Deferred vs. Postponed Annuities

Deferred annuity? Postponed annuity? Those are terms that have confused a lot of federal employees. Do they mean the same thing or are they different? Read on because I’m about to tell you.

Deferred Annuities

Former CSRS and FERS employees are eligible for a deferred annuity if they left government before being eligible to retire, didn’t take a refund of their retirement contributions when they departed, and meet the age and service requirements.

Under both CSRS and FERS, you would need to have at least five years of creditable service to be eligible for a deferred annuity. Under CSRS rules, you would also have to be age 62. Under FERS, there are a range of points at which you can apply for a deferred annuity: 62 with 5 years of creditable service, 60 with 20, at your minimum retirement age (MRA) with 30 or at your MRA with 10, with a 5 percent reduction for every year you are under age 62 (5/15 percent per month), unless you have at least 20 years of service and your annuity begins at age 60 or later. MRAs range between 55 and 57, depending on your year of birth.

Deferred annuities are calculated using the standard CSRS and FERS formulas, with your years of service and high-3 being the ones you had on the day you separated from the government:


0.015 x your highest three years of average salary x 5 years of creditable service, plus

0.0175 x your high-3 x 5 years of service, plus

0.02 x your high-3 x all remaining year of service


0.01 x your high-3 x years of service.

Note: The first multiplier is changed to 0.011 if your annuity begins at age 62 with at least 20 years of FERS service.

Under both CSRS and FERS, deferred retirees are eligible to receive annual cost-of-living adjustments beginning at age 62.

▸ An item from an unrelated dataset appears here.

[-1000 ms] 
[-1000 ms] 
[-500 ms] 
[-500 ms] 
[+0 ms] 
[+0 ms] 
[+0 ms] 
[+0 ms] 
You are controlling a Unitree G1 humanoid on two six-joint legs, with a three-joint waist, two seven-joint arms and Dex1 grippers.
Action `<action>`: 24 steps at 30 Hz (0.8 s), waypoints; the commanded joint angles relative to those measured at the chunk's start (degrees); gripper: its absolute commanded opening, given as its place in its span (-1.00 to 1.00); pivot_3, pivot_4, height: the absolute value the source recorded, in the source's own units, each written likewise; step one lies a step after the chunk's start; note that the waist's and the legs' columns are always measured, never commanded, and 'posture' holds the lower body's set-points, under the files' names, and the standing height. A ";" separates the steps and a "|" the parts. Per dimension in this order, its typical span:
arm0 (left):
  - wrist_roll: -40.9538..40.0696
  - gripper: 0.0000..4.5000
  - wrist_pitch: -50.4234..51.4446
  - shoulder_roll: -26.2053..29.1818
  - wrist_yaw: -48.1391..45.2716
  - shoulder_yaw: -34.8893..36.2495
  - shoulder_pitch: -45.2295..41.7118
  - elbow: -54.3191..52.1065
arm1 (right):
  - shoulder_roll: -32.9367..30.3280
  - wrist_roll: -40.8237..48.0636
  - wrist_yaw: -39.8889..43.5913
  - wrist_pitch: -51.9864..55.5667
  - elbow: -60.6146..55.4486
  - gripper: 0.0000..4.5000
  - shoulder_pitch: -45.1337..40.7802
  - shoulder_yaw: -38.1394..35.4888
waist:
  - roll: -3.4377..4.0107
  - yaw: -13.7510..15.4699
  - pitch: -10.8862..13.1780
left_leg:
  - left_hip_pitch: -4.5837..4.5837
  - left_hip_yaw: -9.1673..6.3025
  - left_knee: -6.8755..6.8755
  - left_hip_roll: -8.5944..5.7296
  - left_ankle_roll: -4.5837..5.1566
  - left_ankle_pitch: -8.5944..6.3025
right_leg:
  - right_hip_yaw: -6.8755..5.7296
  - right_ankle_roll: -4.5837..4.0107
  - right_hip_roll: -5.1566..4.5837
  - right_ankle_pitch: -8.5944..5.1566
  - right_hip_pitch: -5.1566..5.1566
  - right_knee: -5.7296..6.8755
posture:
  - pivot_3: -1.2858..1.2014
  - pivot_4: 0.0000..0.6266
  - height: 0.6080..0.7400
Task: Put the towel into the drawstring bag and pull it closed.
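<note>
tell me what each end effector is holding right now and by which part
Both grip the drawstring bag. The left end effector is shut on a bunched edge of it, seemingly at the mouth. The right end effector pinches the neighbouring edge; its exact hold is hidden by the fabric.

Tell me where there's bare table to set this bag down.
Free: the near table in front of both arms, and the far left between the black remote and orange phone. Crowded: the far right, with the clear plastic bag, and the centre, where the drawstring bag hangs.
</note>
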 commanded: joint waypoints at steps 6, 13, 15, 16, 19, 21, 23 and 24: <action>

FERS deferred retirees are ineligible to receive the special retirement supplement, which approximates the Social Security benefit earned while covered by FERS.

Postponed Annuities

Postponing the receipt of an annuity is a special feature available to FERS employees who retire under the MRA+10 provision of law. If you are one of them, you can postpone the receipt of your annuity to a later date to reduce or eliminate the age penalty mentioned above.

Your annuity will be calculated using the standard FERS formula and based on your years of service and high-3 on the day you retire. And that’s the amount you’ll receive when your annuity finally begins, minus any portion of the age penalty that remains.